Good to know! I was planning to let the Chardonnay age for a while anyway, so I guess it's no difference to me if it ages (and clears) in the carboy instead of bottles. Thanks!


----------



## drunton (Jul 3, 2019)

I made 3 gallons of peach wine last year. Ferment started mid-July and in January it still wasn't clear after 3 rackings (once when ferment completed and then every ~3 months). I ended up adding SuperKleer and it still took until March to clear. It was interesting - I was watching daily after adding the SuperKleer and nothing happened for two months, then one day "BAM!" perfectly clear. I experimented with back sweetening for about a month and ended up bottling at the beginning of May. It took almost 10 months to complete, but it is very tasty and worth the work.

I know everyone says it here - Be Patient. It's a hard lesson.


----------



## James1955 (Jul 11, 2019)

Hello members.
I'm starting 1/2 of a batch of this today. Had trouble finding really nice peaches but ended up with around 9 lbs of the best I could find. Plan on doing about what is mentioned in the recipe except the oak chips so wish me luck I'll need it. Jim


----------



## Donatelo (Jul 11, 2019)

Welcome to the forum, James 1955. The recipe is probably a pretty good one, but All bets are of because of all the variables. I've made this before but been quite a while. Just cut everything in half except for the yeast. And the yeast nutrient does help. Good luck!
You still riding? Your profile pic looks like a sportster? What Year?


----------



## James1955 (Jul 13, 2019)

Batch has been going a couple days covered with a cloth and it's working like crazy so high hopes. Bike is a 1978 FX that's been played with a bunch. 103 CI isn't much these days but 30 years ago it was a pretty good sized street motor and a total blast to ride stop light to stoplight.


----------



## Scooter68 (Jul 13, 2019)

Amandolin - Depending on when and how much Amylase/Pectic Enzyme etc you add the clearing could take a few months to a year.

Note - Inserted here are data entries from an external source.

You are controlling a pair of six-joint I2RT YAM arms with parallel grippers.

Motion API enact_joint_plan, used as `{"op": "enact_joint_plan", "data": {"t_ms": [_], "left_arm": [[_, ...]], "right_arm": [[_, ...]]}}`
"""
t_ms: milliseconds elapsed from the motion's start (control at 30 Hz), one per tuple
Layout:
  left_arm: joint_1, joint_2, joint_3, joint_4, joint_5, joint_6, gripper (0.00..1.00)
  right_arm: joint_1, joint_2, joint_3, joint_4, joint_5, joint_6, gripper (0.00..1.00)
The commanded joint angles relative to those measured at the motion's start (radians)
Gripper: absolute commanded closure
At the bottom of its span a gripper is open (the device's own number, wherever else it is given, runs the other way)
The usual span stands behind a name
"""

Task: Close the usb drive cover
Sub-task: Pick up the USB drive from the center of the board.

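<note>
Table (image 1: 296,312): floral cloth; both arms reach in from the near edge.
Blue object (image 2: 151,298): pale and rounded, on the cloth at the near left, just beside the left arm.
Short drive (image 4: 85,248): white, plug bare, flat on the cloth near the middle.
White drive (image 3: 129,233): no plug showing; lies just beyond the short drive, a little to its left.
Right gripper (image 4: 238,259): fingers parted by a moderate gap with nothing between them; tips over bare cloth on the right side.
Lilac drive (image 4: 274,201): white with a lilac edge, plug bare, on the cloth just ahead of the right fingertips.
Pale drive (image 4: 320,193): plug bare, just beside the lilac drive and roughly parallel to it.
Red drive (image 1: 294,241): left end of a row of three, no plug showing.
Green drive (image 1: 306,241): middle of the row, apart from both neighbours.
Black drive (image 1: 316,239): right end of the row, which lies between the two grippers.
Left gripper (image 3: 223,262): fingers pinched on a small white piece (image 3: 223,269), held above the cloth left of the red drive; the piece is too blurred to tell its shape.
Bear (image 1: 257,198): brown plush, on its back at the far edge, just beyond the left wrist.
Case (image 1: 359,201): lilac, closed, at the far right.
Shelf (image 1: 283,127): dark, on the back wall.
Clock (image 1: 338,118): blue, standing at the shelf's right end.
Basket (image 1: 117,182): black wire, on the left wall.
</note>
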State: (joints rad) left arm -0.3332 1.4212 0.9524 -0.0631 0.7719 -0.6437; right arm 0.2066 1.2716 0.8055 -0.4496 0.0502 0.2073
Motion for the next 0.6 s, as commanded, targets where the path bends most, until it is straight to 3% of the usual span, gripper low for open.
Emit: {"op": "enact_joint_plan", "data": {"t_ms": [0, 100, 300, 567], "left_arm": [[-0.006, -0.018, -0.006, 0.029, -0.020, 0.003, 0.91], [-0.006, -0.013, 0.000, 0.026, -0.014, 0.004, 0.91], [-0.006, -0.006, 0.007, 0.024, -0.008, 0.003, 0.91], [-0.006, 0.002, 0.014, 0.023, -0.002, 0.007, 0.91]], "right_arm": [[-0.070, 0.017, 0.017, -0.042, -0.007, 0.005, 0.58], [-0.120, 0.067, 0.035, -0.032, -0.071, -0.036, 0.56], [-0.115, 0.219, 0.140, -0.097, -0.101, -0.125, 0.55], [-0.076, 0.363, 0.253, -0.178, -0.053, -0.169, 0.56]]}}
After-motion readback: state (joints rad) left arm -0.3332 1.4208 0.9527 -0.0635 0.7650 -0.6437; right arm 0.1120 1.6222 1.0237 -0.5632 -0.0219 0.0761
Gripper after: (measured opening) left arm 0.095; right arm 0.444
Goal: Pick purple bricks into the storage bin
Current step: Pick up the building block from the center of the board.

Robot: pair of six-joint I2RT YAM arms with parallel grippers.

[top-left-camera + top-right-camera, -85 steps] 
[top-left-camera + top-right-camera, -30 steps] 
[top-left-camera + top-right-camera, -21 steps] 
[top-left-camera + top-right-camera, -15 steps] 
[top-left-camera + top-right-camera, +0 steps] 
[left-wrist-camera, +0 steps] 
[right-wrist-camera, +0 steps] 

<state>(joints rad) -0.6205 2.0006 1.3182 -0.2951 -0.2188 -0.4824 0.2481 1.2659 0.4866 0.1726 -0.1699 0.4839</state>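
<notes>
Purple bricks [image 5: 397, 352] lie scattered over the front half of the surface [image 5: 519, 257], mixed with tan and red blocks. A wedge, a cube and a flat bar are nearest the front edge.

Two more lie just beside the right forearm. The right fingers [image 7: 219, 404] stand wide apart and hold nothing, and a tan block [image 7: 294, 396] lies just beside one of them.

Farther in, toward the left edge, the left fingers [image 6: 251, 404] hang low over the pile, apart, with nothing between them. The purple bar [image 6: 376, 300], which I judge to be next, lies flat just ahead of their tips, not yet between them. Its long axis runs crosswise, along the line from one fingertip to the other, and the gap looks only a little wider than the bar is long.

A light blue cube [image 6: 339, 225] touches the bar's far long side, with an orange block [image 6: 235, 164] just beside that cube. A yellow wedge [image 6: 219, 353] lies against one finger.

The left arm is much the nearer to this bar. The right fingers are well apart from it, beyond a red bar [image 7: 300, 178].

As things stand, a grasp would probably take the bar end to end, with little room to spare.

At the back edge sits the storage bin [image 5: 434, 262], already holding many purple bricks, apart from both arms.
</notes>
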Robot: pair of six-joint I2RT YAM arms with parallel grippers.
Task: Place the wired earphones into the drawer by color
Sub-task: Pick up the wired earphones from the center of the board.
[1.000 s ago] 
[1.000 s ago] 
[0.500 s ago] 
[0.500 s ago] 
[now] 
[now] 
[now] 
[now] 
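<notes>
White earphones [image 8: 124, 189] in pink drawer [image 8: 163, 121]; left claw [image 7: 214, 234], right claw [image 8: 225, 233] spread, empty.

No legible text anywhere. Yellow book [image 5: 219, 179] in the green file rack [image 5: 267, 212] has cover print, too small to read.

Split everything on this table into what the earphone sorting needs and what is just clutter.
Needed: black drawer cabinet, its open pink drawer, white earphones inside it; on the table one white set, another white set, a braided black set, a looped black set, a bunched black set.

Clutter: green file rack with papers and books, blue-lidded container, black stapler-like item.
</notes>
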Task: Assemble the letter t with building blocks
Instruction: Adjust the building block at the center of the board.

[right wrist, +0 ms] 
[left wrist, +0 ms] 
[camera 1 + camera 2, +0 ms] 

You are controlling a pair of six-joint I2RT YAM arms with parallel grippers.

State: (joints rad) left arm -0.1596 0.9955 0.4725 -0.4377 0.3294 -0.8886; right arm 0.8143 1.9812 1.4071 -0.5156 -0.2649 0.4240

I had a peach take over a year clear _BUT it was 100% peach._

Don't forget the Bentonite too. That and some Chitosan is what finally cleared my peach. after 14 months. Worth the wait though.


----------



## Donatelo (Jul 18, 2019)

I had a 98 Dyna wide glyde. Bought her new. Rode to Sturgis several times on her. Turned out to be a sweet ride. I upgraded the ignition , put a high lift cam in and bought a single seat for it. (Wife never did like it anyway.) Ride safe . keep the rubber side down and stay between the fences.


----------



## Jgendr (Aug 4, 2021)

Donatelo said:


> I had a 98 Dyna wide glyde. Bought her new. Rode to Sturgis several times on her. Turned out to be a sweet ride. I upgraded the ignition , put a high lift cam in and bought a single seat for it. (Wife never did like it anyway.) Ride safe . keep the rubber side down and stay between the fences.





how did the peach turn out?


----------



## LakeErieSeaDawg (Aug 11, 2021)

I know this is an old thread, just want to throw in my experience. 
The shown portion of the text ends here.